> **Description of the task**
Copy each line of the records that contains the word "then".

> **Task input**
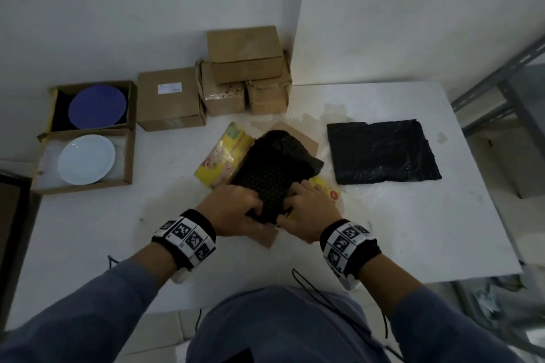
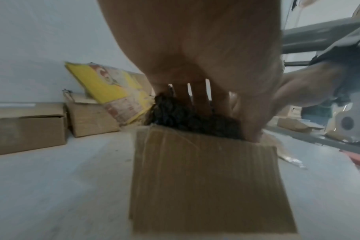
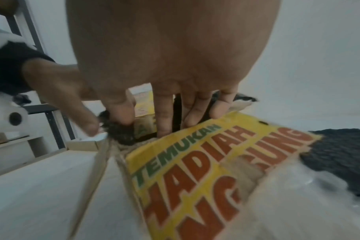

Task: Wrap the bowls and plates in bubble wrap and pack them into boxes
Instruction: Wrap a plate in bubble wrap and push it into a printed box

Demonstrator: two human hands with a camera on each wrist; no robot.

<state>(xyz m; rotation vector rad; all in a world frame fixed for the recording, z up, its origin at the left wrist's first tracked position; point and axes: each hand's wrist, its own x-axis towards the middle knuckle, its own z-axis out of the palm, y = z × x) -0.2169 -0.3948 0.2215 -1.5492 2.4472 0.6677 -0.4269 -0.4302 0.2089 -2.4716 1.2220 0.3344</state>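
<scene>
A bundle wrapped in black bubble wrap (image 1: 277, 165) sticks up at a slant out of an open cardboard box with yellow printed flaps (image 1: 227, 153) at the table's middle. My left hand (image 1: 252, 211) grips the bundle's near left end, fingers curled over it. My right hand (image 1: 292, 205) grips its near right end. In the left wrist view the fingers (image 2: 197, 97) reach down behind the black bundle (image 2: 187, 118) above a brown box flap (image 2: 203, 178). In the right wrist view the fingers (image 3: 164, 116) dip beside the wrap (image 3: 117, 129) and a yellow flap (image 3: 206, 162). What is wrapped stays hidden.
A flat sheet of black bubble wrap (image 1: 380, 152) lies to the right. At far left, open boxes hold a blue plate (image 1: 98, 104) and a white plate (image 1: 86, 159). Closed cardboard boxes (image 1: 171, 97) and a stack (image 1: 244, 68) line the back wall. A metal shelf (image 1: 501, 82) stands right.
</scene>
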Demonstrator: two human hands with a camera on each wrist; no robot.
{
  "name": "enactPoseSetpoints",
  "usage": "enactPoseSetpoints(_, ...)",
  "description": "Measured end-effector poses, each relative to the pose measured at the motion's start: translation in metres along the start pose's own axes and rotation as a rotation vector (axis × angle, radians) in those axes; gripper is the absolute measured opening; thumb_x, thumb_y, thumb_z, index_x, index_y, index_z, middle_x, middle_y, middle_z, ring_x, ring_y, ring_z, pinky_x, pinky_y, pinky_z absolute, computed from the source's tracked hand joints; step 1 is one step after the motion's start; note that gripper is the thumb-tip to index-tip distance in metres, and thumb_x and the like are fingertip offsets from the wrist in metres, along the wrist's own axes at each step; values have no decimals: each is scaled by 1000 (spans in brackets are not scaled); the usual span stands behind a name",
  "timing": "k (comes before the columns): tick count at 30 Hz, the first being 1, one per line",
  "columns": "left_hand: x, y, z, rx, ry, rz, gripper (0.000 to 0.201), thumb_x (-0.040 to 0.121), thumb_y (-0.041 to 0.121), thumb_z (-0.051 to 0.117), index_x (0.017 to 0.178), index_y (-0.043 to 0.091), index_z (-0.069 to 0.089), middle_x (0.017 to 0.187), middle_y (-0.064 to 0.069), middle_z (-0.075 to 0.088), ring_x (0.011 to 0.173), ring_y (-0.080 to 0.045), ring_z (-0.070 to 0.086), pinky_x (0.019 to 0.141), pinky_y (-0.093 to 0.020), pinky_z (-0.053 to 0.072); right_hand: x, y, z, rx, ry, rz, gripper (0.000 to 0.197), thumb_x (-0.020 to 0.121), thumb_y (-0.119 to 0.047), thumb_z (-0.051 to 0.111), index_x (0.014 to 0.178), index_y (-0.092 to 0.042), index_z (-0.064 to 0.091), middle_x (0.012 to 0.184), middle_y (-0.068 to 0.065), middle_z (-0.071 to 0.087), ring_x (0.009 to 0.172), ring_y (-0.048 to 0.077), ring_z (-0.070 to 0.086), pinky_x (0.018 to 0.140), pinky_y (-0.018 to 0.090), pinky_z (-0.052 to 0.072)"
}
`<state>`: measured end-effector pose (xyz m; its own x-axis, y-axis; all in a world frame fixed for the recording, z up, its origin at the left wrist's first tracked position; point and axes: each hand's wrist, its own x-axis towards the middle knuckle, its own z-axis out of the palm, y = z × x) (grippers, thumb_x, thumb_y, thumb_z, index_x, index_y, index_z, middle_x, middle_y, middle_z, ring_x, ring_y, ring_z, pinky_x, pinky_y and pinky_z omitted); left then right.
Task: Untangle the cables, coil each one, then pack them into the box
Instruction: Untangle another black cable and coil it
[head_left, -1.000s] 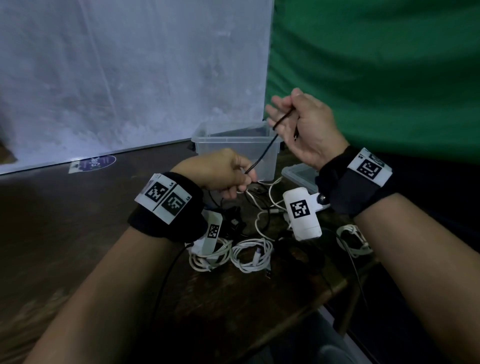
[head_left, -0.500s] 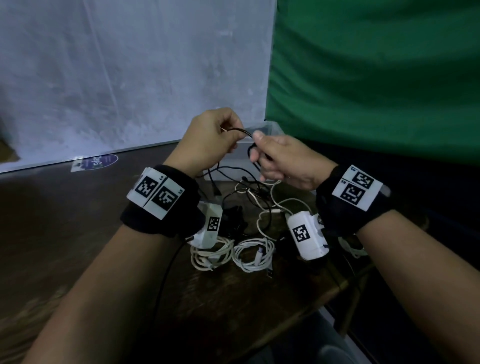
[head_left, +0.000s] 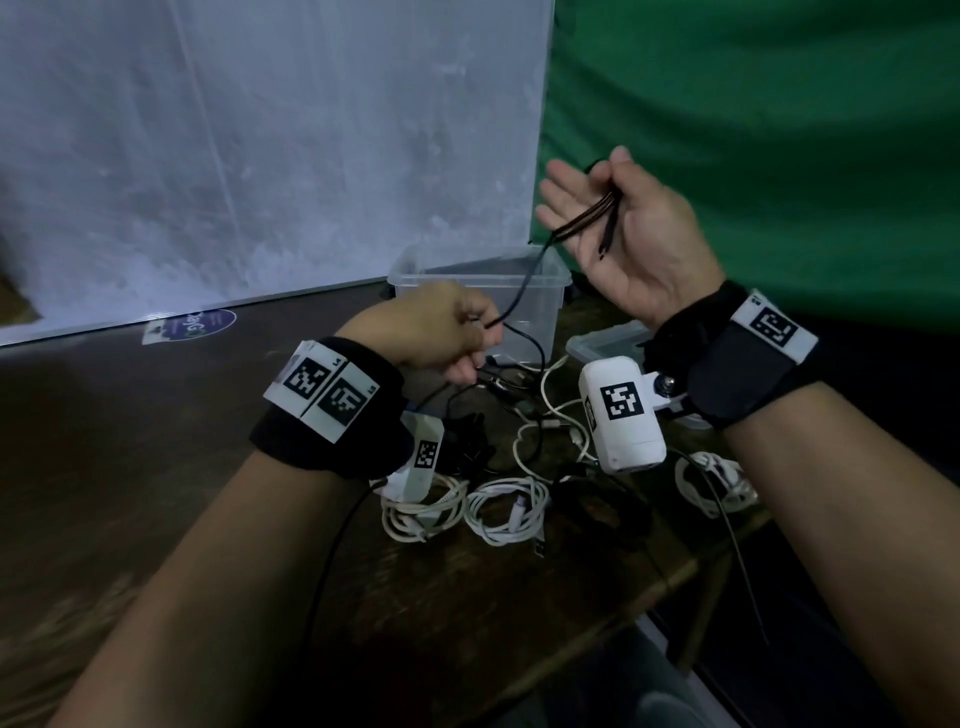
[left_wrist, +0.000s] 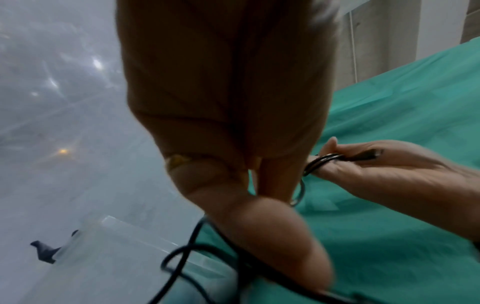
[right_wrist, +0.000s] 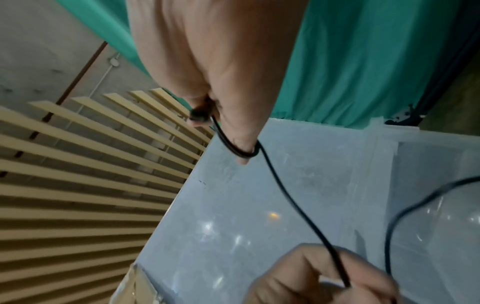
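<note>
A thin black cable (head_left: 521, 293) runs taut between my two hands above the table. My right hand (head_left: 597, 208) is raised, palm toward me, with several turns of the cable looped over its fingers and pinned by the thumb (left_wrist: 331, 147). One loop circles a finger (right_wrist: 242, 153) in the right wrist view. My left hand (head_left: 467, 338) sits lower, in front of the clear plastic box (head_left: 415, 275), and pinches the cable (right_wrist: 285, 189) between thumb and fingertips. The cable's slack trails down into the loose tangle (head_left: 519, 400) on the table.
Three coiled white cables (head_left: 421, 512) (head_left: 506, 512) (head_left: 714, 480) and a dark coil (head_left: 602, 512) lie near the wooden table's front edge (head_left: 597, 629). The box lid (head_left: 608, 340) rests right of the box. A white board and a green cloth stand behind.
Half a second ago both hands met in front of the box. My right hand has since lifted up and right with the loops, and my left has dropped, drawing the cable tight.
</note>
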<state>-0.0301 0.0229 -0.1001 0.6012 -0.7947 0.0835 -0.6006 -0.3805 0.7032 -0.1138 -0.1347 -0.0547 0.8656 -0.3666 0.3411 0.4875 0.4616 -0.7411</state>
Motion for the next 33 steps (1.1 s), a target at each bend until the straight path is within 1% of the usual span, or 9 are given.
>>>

> **Answer space**
`<state>`: measured end-effector pose (xyz m; its own x-axis, y-axis; all in a world frame fixed for the recording, z up, its origin at the left wrist's first tracked position; point and axes: each hand's wrist, its own x-axis towards the middle knuckle, its own z-axis out of the palm, y = z × x) (grippers, thumb_x, thumb_y, thumb_z, index_x, index_y, index_z, middle_x, middle_y, middle_z, ring_x, ring_y, ring_z, pinky_x, pinky_y and pinky_z omitted); left then right.
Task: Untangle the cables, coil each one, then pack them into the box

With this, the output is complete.